Le chercheur Gaël Villeneuve a fait sa thèse de doctorat sur cette heure de vérité. Une thèse qu’il a transformée en livre, sous forme de questions et réponses. Trente-six chapitres où il partage ce qu’il a tiré des entretiens avec les acteurs des débats et de l’observation de leur travail. Il analyse à la fois les débats des chefs et les talk-show où les invités polémiquent sur des sujets controversés.

Il développe des thèmes comme: «Pourquoi le présentateur du débat interrompt-il souvent ses invités dès que ceux-ci développent leurs propos?» L’auteur répond: parce que le débat est chorégraphié et il faut suivre le synopsis. «Pourquoi les invités des débats télévisés sont-ils aussi souvent des hommes?» Parce que les femmes sont sous-représentées dans les lieux de pouvoir.

Mais quand elles participent, les femmes ont un avantage, selon une interviewée: «parce que les hommes politiques ne savent pas comment nous empoigner, comment nous répondre.»

Le livre de Gaël Villeneuve parle aussi de la vie politique en France et livre des anecdotes sur la Grande-Bretagne, l’Afrique, et ailleurs.

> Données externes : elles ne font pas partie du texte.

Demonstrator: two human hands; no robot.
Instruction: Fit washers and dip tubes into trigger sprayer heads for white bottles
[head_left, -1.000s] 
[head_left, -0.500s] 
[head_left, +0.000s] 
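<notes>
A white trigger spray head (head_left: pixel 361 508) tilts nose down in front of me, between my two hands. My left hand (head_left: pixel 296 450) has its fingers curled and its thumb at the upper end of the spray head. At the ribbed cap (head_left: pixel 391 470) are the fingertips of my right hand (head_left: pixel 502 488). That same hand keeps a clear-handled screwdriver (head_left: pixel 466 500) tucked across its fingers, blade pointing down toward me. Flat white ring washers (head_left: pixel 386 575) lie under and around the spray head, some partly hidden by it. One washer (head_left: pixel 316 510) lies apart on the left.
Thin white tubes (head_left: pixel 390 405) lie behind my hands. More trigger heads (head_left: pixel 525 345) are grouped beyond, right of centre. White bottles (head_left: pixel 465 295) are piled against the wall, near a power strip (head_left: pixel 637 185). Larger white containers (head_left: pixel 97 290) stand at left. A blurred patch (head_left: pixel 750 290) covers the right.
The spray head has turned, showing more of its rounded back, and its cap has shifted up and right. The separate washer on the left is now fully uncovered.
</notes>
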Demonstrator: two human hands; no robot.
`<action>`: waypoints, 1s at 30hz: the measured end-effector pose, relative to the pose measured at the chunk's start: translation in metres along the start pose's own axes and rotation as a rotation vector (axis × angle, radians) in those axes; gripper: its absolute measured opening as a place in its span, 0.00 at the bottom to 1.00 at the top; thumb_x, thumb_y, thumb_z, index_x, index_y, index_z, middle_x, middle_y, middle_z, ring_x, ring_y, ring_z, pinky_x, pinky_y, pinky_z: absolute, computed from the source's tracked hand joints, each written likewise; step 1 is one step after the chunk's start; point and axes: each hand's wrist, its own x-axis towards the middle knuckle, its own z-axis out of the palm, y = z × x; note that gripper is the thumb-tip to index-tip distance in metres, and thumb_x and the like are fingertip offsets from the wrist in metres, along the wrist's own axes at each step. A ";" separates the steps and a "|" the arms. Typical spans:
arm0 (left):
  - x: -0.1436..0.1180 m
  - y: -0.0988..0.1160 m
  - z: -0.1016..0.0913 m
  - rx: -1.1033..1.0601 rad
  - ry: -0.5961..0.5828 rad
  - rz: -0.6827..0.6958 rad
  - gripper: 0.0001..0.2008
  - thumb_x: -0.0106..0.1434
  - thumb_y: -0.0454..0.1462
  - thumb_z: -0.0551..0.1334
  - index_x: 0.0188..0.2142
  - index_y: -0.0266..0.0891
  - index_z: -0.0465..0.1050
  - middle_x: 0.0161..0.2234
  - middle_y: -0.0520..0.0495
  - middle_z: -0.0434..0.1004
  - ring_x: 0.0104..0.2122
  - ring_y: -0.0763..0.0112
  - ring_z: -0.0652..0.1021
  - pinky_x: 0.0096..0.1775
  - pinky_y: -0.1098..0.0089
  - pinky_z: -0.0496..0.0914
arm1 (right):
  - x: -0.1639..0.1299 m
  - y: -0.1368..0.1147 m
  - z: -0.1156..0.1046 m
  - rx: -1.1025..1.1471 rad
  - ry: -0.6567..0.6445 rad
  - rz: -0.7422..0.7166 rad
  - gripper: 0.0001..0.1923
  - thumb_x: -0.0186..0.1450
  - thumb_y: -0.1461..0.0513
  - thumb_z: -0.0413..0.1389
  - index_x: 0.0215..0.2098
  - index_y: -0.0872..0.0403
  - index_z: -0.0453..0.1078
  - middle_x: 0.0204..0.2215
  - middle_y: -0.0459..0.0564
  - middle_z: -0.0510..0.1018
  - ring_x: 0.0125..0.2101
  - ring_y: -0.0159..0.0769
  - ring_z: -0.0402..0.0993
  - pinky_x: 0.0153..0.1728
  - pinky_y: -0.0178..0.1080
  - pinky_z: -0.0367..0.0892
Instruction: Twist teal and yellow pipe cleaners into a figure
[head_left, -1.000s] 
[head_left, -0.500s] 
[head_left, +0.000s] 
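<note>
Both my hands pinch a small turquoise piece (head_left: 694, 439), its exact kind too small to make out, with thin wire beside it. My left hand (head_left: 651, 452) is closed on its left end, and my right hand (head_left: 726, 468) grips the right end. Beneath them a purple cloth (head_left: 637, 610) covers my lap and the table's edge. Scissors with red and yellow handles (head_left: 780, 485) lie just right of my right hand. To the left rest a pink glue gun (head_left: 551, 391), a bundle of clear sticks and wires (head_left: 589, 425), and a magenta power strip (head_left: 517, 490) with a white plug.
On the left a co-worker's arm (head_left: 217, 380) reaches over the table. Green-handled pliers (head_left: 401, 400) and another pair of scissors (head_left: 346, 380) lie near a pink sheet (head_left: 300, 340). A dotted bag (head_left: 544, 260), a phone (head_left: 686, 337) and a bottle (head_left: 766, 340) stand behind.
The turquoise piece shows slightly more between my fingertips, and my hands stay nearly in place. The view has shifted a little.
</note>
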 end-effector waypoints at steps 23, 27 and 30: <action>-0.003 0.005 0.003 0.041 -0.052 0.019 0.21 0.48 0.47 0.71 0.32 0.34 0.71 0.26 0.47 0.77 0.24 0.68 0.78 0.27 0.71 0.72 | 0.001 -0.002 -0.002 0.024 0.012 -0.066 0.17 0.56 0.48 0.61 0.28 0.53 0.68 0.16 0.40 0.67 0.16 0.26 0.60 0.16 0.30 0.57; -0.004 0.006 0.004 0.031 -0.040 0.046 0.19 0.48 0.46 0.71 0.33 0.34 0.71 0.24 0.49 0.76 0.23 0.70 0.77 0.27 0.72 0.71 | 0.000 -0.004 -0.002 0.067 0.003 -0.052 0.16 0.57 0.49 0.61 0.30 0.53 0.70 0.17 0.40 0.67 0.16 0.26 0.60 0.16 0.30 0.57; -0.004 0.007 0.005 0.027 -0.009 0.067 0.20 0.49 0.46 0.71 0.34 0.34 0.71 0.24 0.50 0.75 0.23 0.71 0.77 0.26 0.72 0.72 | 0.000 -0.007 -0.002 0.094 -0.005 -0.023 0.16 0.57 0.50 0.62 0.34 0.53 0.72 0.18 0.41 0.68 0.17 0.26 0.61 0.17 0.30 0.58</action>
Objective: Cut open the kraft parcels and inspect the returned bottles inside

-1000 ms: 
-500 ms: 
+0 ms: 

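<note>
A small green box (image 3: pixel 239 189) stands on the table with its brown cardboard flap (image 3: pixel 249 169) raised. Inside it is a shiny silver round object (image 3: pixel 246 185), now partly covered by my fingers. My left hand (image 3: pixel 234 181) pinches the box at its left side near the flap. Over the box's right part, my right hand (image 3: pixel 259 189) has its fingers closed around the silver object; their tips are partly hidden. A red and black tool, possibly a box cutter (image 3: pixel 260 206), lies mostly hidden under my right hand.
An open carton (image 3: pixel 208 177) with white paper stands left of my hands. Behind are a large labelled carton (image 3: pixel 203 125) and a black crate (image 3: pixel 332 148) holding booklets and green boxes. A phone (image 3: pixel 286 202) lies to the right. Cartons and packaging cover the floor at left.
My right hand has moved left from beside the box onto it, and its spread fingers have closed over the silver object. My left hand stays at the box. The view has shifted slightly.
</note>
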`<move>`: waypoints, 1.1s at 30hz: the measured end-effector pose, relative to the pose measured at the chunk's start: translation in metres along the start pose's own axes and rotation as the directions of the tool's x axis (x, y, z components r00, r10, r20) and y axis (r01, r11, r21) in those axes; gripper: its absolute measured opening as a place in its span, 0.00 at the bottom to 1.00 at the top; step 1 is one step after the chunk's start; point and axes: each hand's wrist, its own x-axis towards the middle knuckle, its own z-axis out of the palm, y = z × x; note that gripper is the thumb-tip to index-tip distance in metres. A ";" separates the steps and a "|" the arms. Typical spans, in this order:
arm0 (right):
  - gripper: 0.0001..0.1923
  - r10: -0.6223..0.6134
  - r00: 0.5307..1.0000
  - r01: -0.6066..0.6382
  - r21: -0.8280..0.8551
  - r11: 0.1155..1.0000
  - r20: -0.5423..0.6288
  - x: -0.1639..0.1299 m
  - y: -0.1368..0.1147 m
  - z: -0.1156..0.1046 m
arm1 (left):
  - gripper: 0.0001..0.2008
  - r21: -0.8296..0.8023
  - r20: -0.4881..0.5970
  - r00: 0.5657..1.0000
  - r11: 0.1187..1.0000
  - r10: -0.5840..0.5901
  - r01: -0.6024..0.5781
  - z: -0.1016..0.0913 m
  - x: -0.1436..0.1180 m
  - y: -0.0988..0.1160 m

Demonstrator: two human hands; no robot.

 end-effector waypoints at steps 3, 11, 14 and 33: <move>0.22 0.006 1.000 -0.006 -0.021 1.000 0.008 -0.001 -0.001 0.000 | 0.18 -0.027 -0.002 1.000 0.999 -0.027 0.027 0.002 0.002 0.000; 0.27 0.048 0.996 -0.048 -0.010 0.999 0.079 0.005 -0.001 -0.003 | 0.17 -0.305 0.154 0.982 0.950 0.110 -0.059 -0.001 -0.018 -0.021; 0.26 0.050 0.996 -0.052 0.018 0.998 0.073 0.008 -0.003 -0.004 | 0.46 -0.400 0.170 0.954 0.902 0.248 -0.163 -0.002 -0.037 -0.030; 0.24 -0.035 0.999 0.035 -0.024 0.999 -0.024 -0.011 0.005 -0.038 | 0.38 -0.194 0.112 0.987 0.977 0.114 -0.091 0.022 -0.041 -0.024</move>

Il s’adresse au citoyen qui suit les débats, mais n’en connaît pas les coulisses.

Il fait le point sur les forces et les limites de l’exercice: «Pourquoi certaines questions ne sont-elles jamais abordées au cours du débat», comme la pertinence de «la dissolution de l’économie capitaliste»? Parce qu’on y discute «surtout des options proposées par les partis majoritaires». «D’où vient la tension d’un débat?» Du fait que les personnes présentes croient que «l’émission constitue un moment crucial de la compétition électorale.» Moment crucial si vif qu’il peut provoquer «quelques éclats de frustration et des accès de violence, comme ce ‘vous êtes des fumistes qui dépensez notre argent en frais’ lancé à Ségolène Royal» en 2007.

L’ouvrage explique aussi les aspects frustrants des débats: «Sont-ils conçus pour nous aider à choisir parmi les candidats qui se présentent aux élections?» Oui, mais non: «Oui, mais pas sur le mode du ‘choix rationnel’, car les débats sont plutôt organisés pour parler à nos émotions.» «Pourquoi les journalistes du débat évitent-ils de donner leur opinion?» Pour respecter leur devoir de neutralité et d’indépendance. «Pourquoi les élus qui débattent sont-ils aussi rarement d’accord?» Parce qu’ils veulent construire et affirmer leur identité politique.

L’auteur ajoute: «Les leaders politiques les plus acharnés à éliminer leurs adversaires ne peuvent s’empêcher de polémiquer avec eux, même en leur absence.»

En répondant à la question: «Pourquoi les organisateurs cherchent-ils à faire dire aux invités des choses qu’ils ne semblent pas vouloir dire?», Gaël Villeneuve décrit le vœu des animateurs de débat: «Les journalistes souhaitent que leurs émissions soient un lieu où ‘quelque chose se passe’.» S’ils y parviennent, le débat devient un événement. Et cet événement a eu lieu dans leur émission.

Il ajoute une explication: «Les journalistes tirent leur utilité sociale de leur capacité à rompre le contrôle que les détenteurs d’une autorité maintiennent sur leur image publique.» Voilà pourquoi les journalistes s’intéressent à ce qui obligera les invités à sortir des messages formatés. Ils cherchent ce qui leur permettra d’éviter que la manchette, après le débat, soit: «Peu de surprises au débat des chefs».

Gaël Villeneuve, Les débats télévisés en 36 questions-réponses. Éditions Presses universitaires de Grenoble, 2013.